Polling Data: The good, the bad, and the ugly
Polling Data: The good, the bad, and the ugly
We are data nerds. Much of what we do is based on an understanding of how statistics are run and applied. Naturally, we spent time ruminating about how the presidential election polls could be so wrong. We are offering some thoughts here:
Since the inception of elections people have been trying to predict the winner. However, polling data and data accuracy can be one of ambiguity and heavily debated. As Nate Silver recently stated on The Daily Show, “Polling is like democracy: it’s the least worst system ever invented.”
If you are interested in the nitty gritty of how polling data is collected, here is a comprehensive reference.
The quick and dirty version is that polling data is often subjected to a fair amount of methodological issues, they are based on constantly changing public opinion, often miss large amounts of the population, and the analytics used are based on past information and patterns that are not always adequate in predicting future trends.
First, questions are often worded differently for different polls and not worded optimally for “accurate” results.
Consider the following example (borrowed from electoral-vote.com):
• If the Nevada Senate election were held today, would you vote for the Democrat or the Republican?
• If the Nevada Senate election were held today, would you vote for the Republican or the Democrat?
• If the Nevada Senate election were held today, would you vote for Catherine Cortez Masto or Joe Heck?
• If the Nevada Senate election were held today, would you vote for Joe Heck or Catherine Cortez Masto?
• If the Nevada Senate election were held today, would you vote for Democrat Catherine Cortez Masto or Republican Joe Heck?
• If the Nevada Senate election were held today, would you vote for Republican Joe Heck or Democrat Catherine Cortez Masto?
• If the Nevada Senate election were held today, for whom would you vote?
First, there is inherently a lot of error (random and systematic) associated with surveying and polling. An example of systematic error in the case of the questions above could be that the questions were asked in a different order leading to different estimations of candidate support (Hillygus, 2011). Another example is in the format of the questions. Some of these questions have specific options listed, some provide time frames, and some are open ended. People will respond to these questions very differently depending on a host of variables (not excluding whether or not they had gotten around to a cup of coffee that morning.) Often times, the data collected from these different questions is aggregated to provide a much simpler picture than the questions above provide on their own. What you have probably guessed by now is that aggregating the data based on different questions does not always play well statistically.
Second, the “Bradley effect,” or a manifestation of wanting to behave in a socially desirable way, led those being polled to answer in ways that weren’t a true reflection of their voting intentions. In other words, when a pollster asks an individual if they are voting for the black candidate and they say “undecided,” they may not be undecided at all. They may have no real intention of voting for that candidate but do not want admit it (Hillygus, 2011). Said another way, participants said what they thought the pollster might want to hear and ushered in an unprecedented amount of error into aggregated polling data (Trunde, 2016).
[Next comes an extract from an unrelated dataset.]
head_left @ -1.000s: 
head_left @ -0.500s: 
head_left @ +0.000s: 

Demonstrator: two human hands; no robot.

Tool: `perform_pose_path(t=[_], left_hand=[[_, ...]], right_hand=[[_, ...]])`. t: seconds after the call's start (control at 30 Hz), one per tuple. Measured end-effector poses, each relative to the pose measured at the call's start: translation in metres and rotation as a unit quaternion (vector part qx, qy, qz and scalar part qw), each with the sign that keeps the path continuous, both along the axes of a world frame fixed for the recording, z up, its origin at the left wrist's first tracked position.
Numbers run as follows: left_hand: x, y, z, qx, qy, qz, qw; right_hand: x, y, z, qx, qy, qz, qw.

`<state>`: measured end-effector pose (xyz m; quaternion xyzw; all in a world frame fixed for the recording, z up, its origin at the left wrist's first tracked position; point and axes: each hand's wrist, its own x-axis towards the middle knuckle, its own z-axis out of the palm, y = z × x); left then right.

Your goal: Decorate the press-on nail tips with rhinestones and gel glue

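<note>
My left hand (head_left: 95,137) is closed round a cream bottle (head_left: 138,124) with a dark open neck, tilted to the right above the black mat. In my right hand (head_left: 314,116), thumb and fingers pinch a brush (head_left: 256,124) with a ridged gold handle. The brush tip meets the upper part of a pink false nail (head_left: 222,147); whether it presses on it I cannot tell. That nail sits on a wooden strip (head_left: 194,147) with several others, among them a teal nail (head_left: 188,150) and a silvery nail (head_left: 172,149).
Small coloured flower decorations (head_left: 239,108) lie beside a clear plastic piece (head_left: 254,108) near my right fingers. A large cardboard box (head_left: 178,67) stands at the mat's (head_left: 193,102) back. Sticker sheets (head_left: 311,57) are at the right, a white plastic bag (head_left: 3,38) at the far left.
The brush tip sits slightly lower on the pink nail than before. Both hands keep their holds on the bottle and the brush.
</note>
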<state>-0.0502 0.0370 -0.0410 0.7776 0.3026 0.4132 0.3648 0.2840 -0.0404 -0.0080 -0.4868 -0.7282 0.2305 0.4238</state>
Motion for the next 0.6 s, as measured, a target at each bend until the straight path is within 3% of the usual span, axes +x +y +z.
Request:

Third, many of the polls also did not ask questions about the third party candidates. This is a vital piece of the puzzle that was missed. Last, thinking about who is likely to answer random phone calls, or stop and take a poll on the street? Probably not much of that population that came out in droves to vote on Nov 8th (Kurtzleben, 2016).
So what can we do better? First, we should consider a more widely agreed upon question format. Second, we should institute a stronger emphasis on word choice and a more representative method of collecting data rather than relying on what is most accessible. Third, we should learn as much about a poll’s construction as possible before consuming the information they provide. In the meantime, we advise taking this data with a hefty grain of salt.
· Hillygus, D. S. (2011). The evolution of election polling in the United States. Public Opinion Quarterly, 75, 962-981.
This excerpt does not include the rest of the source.